There was another group of books, this one having nothing to do with church, which also nourished my pastoral imagination. I’m spending time with different nature writers for – hopefully! – an upcoming project and I regularly find the themes and metaphors in these books for gentle and brave ministry practices. Annie Dillard in Holy the Firm is one of those writers. A World on the Wing, We Are Each Other’s Harvest, Saving Us, and The Heartbeat of Trees provided glimpses into worlds of trees, Black farmers, climate, and forests and each, in their distinct ways, show the interconnectedness of all living things. In the way of fiction, I loved The Overstory by Richard Powers, a book that completely sucked me in and inspired a day trip to the giant redwoods during a recent trip to northern California. It also pointed me to Finding the Mother Tree, the book I’m ending this very long year with. In Belonging: A Culture of Place bell hooks does similar biological work but with people, testifying to the deeply human need to be related kindly to a place and the many forms of life it sustains. This is a book I’ll return to as I continue working out my own thinking about how we’re meant to care for God’s creation even as it cares for us.

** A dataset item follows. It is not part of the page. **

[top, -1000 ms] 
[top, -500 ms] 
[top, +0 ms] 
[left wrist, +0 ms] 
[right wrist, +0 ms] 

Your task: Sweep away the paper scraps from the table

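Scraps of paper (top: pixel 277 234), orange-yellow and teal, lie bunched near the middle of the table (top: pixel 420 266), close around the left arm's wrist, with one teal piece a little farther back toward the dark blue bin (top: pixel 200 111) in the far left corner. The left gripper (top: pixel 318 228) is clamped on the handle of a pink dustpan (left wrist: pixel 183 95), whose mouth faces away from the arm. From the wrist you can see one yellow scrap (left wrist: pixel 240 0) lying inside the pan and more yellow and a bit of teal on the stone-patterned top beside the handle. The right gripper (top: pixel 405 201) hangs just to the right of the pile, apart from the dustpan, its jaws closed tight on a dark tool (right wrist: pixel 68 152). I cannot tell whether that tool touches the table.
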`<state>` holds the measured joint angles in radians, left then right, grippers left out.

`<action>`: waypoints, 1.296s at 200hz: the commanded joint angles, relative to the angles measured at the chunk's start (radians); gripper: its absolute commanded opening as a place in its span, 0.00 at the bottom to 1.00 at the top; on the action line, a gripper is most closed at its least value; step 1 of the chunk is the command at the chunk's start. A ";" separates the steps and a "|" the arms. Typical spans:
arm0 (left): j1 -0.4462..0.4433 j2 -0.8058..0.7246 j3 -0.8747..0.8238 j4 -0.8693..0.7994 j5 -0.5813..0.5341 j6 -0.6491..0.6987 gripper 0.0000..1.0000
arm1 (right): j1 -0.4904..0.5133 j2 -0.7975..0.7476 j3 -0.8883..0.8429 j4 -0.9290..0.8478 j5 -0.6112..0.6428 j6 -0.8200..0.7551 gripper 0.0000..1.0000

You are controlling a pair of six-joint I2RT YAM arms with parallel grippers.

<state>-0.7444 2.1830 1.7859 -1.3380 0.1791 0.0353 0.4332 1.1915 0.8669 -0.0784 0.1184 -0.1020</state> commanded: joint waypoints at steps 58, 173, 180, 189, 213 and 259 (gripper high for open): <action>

It’s a difficult thing, isn’t it, stepping into a new year facing the same terrible memories of the previous two years? Most of the people I talk with these days are holding fatigue and frustration just below the surface. Simply trying to keep up with the latest protocols feels like an impossible task with monumental consequences. Spending time with these books during this awfully long year has been the dose of perspective I needed. Whether through the lenses of saints long departed, nature bearing up under so much human neglect, or stories – imagined and true – of ordinary people navigating strange and desperate circumstances, these books have helped me to see a bit further down the road than I’d have been able to otherwise. And that’s the gift of reading, right?